Putting consumers in control: The power of consent
In today’s ever-evolving digital landscape, the concept of consumer consent has taken centre stage for companies. Gone are the days when consent was assumed; today, the control is firmly in the hands of the consumer.
For those companies that handle consumer data, consent has to be a priority. While consumers want the services they can get from them, they also want to have control over their personal information when applying for those services.
“An individual’s consent journey has evolved considerably over time,” says Bryan Orsmond, chief information officer at Comcorp, a leading software innovator and authentication technology specialist. “In the 1950s, handshakes and one’s word was sufficient. Later this was replaced with ID books, smart cards, check boxes and signatures on forms. In these early days, and before the rise of mass marketing and social media, consent to hold and process personal information was not a big issue.”
Today, consumer rights and the right to retain control over one’s digital footprint and data is covered by strict laws governing the storage and processing of personal data – like South Africa’s Protection of Personal Information Act (POPIA) and the European Union’s General Data Protection Regulation.
“We need to recognise that ownership of a person’s identity, their data and their consent belongs solely to them, and they dictate their terms of use,” stresses Orsmond.
For the consumer, the issue with providing consent comes down to a lack of trust and transparency; they have become increasingly sceptical of companies that use their data. They need to know their private information will only be legitimately used. Once this can be achieved and trust built up, consumers will benefit from the convenience of sharing data to enable digital financial transactions.
From the perspective of companies that process consumers’ information, obtaining consent can introduce additional friction (resistance) along the journey. “While a degree of friction is actually good, it is when companies are not properly geared for obtaining and managing consent that the friction becomes a hinderance for both the business and the consumer,” says Orsmond.
He shares four ways to empower consumers through data control:
- One fundamental principle of data control is consumer consent. Individuals should have the power to decide what data they share and for what purpose. Companies must be transparent about the data they collect and obtain explicit permission from users. This step ensures consumers actively participate in shaping their online experience.
- It is essential to acknowledge and respect the legal frameworks governing a consumer’s data to ensure consumer consent is not only obtained, but also honoured. This means respecting and acknowledging whose data it is.
- Consumers need to be fully informed about the data that companies wish to use, the reasons behind it, and the involved parties. Providing easy-to-understand privacy policies and terms of service is crucial. When consumers understand the scope of data collection, they can make informed decisions about what to share and what to keep private.

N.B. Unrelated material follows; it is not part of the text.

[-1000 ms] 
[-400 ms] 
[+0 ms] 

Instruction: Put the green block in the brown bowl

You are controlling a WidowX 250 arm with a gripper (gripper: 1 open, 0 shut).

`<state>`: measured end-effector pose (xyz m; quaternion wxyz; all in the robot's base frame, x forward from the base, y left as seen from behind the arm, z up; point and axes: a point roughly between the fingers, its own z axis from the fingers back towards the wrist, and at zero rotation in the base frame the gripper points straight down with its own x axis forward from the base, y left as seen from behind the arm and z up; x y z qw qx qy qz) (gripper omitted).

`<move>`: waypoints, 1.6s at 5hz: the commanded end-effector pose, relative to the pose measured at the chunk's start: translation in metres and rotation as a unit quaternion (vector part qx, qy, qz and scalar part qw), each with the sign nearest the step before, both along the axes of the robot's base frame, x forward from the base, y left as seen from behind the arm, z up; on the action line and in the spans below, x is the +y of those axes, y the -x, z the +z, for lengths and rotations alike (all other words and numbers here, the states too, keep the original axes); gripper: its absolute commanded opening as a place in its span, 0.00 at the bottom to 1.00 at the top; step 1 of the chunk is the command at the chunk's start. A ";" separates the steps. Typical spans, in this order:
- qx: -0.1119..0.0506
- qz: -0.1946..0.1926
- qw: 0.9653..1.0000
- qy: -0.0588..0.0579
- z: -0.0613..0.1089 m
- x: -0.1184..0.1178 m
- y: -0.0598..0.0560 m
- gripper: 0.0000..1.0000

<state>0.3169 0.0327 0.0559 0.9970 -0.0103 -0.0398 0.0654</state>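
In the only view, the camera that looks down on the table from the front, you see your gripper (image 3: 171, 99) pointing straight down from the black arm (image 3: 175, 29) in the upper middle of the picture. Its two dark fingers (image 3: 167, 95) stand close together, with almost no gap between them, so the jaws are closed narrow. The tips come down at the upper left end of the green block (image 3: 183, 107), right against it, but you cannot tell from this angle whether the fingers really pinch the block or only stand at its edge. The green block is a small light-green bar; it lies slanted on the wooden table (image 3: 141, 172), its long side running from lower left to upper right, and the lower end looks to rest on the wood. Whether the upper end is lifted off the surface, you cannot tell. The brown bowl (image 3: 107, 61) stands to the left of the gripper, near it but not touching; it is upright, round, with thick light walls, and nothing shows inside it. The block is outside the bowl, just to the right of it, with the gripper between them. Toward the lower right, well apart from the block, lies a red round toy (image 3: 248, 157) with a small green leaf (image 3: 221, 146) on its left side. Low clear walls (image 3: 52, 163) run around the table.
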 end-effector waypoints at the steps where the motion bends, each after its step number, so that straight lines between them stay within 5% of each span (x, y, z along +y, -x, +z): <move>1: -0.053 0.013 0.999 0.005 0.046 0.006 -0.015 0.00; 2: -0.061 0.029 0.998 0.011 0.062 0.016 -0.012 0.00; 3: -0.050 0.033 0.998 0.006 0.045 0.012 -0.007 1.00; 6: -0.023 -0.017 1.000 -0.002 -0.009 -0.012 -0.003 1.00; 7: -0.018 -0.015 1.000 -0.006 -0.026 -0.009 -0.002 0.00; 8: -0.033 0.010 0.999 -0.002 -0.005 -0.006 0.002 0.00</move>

- Consent holds little value if it is not provided by the rightful data owner. Businesses have the responsibility to ensure the strong authentication of individuals when obtaining and recording their consent. Neglecting this crucial step not only puts the consumer at risk of identity fraud, and companies at risk of impersonation fraud, but also violates laws such as the POPIA.
In conclusion, the consumer is in control of their own data, and companies can play a significant role in empowering them. By prioritising consent, companies can build trust, improve customer satisfaction, and contribute to a more consumer-friendly digital landscape where privacy and personalisation co-exist harmoniously.